Les monarchies en Europe coûtent beaucoup moins cher que les Républiques, plusieurs études l’ont prouvé.
Un bon modèle est le royaume de Norvège, où la corruption est sévèrement punie.
Dans une monarchie, l’administration publique est un corps au service du Roi. Toute corruption dans l’administration est donc un crime envers le Roi : le Roi a tout intérêt à l’endiguer.
En République démocratique, l’administration publique est un corps au service du président, qui est sensé représenter, en CDD, tous les français, bien qu’il ne soit élu que par le moitié d’entre eux. En général, on raccourcit la chose en disant que l’administration est au service du peuple, vu en tant que souverain "collectif" qui délègue sa compétence à un tiers (il n’y a qu’un stylo pour signer, donc une seule main suffit).
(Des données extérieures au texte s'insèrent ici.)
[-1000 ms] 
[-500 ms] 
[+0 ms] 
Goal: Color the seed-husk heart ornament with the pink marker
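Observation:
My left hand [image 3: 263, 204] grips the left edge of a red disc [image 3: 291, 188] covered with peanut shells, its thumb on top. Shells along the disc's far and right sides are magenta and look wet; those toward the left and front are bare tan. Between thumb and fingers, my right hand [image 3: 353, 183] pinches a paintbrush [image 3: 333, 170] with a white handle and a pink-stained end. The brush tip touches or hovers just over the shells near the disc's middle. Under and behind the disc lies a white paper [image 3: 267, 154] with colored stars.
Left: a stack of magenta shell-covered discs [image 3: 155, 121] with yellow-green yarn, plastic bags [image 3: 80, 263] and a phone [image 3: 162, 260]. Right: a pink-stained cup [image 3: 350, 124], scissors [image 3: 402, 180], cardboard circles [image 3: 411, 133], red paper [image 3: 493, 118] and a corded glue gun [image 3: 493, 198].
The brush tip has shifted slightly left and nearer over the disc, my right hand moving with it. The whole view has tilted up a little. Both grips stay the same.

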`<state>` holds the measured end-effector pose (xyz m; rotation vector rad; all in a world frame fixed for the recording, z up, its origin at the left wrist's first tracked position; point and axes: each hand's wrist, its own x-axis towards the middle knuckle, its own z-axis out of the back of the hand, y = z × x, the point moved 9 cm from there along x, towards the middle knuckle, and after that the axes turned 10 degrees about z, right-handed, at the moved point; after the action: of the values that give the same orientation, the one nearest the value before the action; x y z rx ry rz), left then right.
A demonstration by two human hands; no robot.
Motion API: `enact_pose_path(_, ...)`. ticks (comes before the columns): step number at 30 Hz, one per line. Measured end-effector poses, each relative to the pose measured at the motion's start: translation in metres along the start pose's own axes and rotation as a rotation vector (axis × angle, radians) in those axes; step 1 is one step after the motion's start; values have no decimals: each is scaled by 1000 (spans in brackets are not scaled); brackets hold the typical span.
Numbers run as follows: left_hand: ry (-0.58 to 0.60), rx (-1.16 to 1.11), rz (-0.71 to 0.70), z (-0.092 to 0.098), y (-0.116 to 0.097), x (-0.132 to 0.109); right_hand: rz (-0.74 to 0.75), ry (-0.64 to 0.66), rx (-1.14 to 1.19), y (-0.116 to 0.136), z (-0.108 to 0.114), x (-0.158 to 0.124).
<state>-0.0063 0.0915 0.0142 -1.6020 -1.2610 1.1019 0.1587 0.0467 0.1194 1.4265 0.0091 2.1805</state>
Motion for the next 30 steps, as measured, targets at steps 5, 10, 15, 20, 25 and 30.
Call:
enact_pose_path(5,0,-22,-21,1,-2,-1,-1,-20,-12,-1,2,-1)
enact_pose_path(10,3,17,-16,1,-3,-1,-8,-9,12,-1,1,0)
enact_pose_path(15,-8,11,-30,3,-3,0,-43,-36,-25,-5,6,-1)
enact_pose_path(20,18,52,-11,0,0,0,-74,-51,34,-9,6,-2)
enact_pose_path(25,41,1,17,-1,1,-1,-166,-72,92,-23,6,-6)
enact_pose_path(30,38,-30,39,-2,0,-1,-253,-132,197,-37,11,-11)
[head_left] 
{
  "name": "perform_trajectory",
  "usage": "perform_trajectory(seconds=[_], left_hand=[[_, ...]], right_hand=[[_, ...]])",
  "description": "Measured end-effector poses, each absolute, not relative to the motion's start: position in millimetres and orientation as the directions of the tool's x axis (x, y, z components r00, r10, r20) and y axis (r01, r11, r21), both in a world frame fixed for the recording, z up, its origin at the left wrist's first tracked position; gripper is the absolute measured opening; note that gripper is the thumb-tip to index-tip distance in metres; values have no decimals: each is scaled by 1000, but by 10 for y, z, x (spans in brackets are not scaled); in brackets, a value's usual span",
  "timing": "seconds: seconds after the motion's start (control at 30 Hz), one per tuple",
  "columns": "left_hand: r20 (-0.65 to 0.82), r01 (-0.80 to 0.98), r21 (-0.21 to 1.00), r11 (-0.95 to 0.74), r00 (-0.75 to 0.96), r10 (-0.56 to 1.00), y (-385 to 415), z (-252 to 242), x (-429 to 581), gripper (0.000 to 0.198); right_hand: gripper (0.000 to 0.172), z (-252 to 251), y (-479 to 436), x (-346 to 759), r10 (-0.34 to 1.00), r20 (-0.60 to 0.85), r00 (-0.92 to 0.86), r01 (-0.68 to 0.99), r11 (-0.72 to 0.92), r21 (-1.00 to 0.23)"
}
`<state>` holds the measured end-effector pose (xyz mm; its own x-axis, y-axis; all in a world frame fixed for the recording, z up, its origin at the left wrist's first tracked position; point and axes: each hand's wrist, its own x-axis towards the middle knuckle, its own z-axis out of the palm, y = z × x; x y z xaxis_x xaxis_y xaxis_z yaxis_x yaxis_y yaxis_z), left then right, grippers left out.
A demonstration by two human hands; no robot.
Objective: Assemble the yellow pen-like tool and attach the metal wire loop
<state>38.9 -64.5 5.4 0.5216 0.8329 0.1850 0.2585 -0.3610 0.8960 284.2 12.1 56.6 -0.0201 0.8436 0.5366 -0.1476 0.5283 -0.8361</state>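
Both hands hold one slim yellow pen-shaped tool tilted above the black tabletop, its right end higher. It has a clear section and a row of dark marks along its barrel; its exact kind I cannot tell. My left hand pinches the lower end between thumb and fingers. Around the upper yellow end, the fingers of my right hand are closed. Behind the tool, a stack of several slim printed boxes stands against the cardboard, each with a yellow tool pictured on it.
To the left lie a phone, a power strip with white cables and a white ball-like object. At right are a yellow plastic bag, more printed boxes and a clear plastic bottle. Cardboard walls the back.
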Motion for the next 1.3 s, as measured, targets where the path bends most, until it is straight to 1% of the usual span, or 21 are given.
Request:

Mais si le parti du président corrompt l’administration publique pour servir à ses intérêts électoraux ultérieurs, ce n’est pas dans l’intérêt du souverain de principe (le peuple), mais c’est dans l’intérêt du souverain en pratique (le président).
La République est donc dans l’incapacité de lutter contre la corruption, au contraire, la manière qu’elle a d’organiser l’administration publique est bien souvent ni plus ni moins que de la corruption mise en pratique. C’est la raison pour laquelle les républiques coûtent si cher.
Quand le chat est parti les souris dansent comme on dit.